Title: Tear apart our design ideas... Post by: Arnold on January 10, 2005, 04:12:38 PM Quote from: LordDax We were hoping that a thread like this could come up with a better plan than a team of 25 guys(and 2 girls) sitting around in a room doing it by ourselves. Offer enough money and we will spit ideas faster than you can record them. Otherwise, either sift through the mountain of marketing and development information contained on this site, for youselves, or STFU and go away. Title: Tear apart our design ideas... Post by: MrHat on January 10, 2005, 04:22:40 PM Quote from: sidereal Domination is easy to avoid if territory/asset maintenance gets exponentially more expensive.
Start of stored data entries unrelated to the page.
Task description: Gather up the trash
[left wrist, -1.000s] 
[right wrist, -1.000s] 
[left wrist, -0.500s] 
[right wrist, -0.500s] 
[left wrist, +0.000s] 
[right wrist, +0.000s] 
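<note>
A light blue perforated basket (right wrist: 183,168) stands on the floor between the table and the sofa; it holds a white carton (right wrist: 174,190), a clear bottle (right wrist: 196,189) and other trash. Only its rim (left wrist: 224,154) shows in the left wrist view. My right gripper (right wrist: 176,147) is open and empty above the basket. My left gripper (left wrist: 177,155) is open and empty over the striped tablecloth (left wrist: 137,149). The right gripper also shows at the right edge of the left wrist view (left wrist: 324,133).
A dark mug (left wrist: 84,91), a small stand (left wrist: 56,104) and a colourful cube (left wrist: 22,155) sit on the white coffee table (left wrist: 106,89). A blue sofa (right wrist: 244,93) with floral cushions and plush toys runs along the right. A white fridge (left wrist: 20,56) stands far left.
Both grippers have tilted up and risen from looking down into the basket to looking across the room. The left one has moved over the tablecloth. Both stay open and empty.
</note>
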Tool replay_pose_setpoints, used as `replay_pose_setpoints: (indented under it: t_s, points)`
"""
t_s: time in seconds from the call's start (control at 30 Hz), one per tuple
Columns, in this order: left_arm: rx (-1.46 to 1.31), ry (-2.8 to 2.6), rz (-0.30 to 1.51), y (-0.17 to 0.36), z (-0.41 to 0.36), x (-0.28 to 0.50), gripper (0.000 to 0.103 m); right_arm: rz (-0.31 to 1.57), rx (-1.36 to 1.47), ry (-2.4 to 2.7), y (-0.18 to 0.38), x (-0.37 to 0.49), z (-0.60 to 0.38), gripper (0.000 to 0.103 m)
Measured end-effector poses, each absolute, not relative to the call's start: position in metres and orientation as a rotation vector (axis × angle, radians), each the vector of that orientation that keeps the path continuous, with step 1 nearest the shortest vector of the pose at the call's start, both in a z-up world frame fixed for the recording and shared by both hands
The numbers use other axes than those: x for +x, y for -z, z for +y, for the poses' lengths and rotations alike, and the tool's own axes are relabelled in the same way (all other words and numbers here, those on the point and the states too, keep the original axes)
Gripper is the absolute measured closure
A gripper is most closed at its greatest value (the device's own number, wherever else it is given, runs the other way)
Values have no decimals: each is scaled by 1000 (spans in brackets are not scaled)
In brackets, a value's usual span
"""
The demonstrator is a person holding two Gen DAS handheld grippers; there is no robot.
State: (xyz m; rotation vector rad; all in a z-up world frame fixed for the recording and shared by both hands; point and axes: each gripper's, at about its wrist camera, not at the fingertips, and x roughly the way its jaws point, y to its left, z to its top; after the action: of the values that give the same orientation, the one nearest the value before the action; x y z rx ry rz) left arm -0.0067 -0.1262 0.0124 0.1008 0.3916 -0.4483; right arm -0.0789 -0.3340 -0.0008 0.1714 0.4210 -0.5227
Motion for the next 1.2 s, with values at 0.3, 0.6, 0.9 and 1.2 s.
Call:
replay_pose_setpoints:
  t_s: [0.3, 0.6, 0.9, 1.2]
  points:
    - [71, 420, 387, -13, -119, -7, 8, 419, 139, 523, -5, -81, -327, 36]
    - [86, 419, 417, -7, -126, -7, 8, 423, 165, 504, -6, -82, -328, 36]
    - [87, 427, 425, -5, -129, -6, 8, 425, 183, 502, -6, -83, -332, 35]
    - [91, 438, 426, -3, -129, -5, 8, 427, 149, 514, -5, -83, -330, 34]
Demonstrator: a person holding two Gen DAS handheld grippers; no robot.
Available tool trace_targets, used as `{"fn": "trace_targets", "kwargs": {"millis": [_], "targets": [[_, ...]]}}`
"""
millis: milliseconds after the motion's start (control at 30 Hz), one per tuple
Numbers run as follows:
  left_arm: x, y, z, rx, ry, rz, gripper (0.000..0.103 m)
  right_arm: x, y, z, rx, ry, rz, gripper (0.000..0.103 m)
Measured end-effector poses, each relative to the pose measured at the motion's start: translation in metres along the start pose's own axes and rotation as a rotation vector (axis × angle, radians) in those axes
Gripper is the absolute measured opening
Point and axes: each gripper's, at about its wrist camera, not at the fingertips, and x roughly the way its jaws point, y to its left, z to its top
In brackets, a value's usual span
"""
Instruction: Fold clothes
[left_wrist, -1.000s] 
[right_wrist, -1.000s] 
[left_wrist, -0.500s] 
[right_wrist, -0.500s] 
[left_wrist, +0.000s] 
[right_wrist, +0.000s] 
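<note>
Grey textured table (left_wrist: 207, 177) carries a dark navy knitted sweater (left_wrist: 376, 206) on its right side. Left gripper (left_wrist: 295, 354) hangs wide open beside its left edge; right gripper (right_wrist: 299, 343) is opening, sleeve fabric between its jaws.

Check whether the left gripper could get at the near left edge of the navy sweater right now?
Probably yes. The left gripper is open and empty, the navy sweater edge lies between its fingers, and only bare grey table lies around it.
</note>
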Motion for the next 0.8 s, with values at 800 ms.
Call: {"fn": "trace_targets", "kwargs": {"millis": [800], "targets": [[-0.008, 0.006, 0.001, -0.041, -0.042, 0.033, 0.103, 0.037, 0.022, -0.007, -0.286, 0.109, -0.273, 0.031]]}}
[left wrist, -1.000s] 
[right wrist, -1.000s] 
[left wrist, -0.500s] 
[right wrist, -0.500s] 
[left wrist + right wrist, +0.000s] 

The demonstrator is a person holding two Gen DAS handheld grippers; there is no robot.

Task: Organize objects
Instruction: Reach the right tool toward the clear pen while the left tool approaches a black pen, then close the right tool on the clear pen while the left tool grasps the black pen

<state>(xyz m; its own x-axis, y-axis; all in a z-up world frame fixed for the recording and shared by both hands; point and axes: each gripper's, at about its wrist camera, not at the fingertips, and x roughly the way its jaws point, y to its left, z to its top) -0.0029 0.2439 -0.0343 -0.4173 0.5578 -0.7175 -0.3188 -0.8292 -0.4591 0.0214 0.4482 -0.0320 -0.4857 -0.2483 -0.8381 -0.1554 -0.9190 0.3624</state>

The model breaks horribly when victory makes it easier to acquire resources (and thus more victories). Yup. Also, if you want realtime on-the-fly commands, add a voice chat client. Either between officers. Or have it as one of the skills, the greater the skill the greater the distance or some shit. Title: Tear apart our design ideas... Post by: shiznitz on January 11, 2005, 10:13:28 AM Quote from: Nebu 2. If there is a role of general, more will wish to fill that role than are equipped or are needed. Planetside shows how this can breakdown. Any jerk can grind their way to CR5 (highest command level) and then start spamming the command channels. The problem is how does a game systematically limit progress fairly? How are bad commanders removed without losing that player? Title: Tear apart our design ideas... Post by: Righ on January 11, 2005, 08:15:57 PM I think you need to have a one-eyed alien dispense careers when you log on. You are a general. You are a pizza delivery boy.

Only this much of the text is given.